*Exercise aim*: In the data below, one line contains "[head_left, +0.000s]" and a later one contains "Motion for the". Print both, with every line between them, exactly and alone.

━━ Data excerpt

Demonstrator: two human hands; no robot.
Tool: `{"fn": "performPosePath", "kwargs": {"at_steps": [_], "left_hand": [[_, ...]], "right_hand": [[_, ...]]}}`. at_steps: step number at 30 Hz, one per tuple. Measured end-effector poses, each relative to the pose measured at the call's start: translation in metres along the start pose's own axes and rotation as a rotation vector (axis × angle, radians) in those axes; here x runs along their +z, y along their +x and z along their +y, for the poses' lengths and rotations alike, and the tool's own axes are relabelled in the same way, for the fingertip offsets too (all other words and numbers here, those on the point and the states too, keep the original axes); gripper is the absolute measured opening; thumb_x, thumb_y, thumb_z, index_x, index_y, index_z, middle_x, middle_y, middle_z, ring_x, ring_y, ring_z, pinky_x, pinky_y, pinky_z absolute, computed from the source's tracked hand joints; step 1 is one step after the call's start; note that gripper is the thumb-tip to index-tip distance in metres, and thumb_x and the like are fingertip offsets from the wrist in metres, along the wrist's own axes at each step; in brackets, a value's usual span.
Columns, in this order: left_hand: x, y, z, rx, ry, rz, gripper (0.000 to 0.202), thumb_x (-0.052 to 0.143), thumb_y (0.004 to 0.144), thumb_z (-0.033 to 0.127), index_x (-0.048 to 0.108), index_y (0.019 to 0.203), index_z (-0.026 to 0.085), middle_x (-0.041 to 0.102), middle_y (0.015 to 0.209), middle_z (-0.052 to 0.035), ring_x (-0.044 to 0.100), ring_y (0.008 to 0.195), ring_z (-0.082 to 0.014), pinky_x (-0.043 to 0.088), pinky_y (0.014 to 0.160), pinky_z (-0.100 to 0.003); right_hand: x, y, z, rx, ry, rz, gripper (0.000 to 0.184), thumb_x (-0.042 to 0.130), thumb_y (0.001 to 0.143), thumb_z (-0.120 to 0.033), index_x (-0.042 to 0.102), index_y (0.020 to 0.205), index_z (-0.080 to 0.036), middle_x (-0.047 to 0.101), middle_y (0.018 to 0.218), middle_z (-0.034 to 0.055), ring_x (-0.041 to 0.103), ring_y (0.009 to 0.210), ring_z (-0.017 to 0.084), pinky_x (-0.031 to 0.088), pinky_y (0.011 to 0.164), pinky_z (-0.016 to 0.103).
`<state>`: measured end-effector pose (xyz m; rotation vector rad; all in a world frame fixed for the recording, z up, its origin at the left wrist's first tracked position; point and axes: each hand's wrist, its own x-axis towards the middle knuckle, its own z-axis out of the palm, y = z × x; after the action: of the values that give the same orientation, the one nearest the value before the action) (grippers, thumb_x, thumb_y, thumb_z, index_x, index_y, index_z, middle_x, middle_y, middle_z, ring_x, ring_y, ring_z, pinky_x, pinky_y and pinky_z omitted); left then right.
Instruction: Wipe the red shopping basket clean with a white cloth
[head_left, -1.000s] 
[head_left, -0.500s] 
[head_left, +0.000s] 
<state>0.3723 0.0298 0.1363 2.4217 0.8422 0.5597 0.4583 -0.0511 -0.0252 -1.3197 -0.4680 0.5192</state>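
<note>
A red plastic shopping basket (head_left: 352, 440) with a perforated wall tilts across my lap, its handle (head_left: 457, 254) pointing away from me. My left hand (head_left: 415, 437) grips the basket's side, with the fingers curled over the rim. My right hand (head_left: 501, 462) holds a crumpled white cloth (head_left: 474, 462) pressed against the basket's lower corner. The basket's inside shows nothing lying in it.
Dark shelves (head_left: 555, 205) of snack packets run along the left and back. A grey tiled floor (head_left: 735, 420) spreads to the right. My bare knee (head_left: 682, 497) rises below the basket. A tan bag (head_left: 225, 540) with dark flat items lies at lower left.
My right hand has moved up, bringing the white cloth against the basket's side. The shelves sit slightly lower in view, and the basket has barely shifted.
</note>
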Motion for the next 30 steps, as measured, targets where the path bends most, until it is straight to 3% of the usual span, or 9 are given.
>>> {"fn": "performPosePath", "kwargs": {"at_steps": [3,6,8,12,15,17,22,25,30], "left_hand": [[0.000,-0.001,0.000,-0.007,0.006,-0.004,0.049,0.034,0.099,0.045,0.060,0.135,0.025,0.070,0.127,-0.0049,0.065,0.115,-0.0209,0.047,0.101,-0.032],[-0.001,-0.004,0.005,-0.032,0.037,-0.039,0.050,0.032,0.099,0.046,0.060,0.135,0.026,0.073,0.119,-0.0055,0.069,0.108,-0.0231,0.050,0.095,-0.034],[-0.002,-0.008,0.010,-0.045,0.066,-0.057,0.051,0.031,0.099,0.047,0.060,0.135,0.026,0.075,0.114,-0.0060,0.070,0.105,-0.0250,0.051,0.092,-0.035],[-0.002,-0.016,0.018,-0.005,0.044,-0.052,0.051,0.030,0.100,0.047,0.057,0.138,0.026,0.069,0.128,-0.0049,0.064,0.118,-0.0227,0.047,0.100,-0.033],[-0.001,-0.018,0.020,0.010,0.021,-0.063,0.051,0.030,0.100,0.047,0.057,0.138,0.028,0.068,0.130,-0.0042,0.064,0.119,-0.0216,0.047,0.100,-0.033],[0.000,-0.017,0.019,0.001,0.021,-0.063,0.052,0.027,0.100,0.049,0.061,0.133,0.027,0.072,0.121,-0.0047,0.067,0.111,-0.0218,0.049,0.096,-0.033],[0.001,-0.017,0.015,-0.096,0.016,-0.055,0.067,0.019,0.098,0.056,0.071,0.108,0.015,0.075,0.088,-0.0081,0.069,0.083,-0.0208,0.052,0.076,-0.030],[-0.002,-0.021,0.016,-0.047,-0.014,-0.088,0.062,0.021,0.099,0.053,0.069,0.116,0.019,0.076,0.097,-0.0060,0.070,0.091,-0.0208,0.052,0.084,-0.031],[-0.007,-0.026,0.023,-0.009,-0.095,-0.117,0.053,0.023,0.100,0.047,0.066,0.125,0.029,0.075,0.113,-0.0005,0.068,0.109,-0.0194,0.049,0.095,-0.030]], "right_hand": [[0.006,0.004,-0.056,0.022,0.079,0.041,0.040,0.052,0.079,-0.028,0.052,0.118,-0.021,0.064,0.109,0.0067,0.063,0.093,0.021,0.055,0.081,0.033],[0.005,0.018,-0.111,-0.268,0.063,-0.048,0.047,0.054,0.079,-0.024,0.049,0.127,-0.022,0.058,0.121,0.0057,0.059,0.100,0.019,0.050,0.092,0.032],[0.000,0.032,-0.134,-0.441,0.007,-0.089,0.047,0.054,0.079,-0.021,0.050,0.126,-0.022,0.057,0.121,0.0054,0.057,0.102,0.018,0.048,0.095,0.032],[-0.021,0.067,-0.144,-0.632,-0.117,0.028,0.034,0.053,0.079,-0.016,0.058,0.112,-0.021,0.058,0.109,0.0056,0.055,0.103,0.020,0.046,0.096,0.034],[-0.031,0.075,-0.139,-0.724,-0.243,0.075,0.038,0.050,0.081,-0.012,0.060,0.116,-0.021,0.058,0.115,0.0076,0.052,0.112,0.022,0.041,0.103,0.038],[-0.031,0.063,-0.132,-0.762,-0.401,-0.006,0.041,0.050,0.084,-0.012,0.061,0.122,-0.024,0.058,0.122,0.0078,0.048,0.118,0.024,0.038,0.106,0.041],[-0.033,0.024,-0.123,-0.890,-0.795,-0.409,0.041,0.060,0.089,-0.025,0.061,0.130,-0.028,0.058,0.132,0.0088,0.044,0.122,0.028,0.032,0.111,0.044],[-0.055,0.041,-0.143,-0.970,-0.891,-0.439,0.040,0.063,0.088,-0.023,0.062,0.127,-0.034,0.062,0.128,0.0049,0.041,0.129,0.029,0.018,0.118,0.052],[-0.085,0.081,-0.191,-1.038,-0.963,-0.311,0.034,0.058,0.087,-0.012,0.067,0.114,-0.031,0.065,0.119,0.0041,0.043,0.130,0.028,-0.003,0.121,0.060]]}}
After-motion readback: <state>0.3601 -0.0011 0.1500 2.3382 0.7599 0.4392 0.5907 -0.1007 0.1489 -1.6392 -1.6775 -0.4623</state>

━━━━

*Problem solution*:
[head_left, +0.000s] 
<state>0.3723 0.0298 0.1363 2.4217 0.8422 0.5597 0.4583 -0.0511 -0.0252 -1.3197 -0.4680 0.5192</state>
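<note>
A red plastic shopping basket (head_left: 352, 440) with a perforated wall tilts across my lap, its handle (head_left: 457, 254) pointing away from me. My left hand (head_left: 415, 437) grips the basket's side, with the fingers curled over the rim. My right hand (head_left: 501, 462) holds a crumpled white cloth (head_left: 474, 462) pressed against the basket's lower corner. The basket's inside shows nothing lying in it.
Dark shelves (head_left: 555, 205) of snack packets run along the left and back. A grey tiled floor (head_left: 735, 420) spreads to the right. My bare knee (head_left: 682, 497) rises below the basket. A tan bag (head_left: 225, 540) with dark flat items lies at lower left.
My right hand has moved up, bringing the white cloth against the basket's side. The shelves sit slightly lower in view, and the basket has barely shifted.
</note>
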Motion for the next 30 steps, as measured, targets where the path bends most, until it is straight to 3% of the usual span, or 9 are given.

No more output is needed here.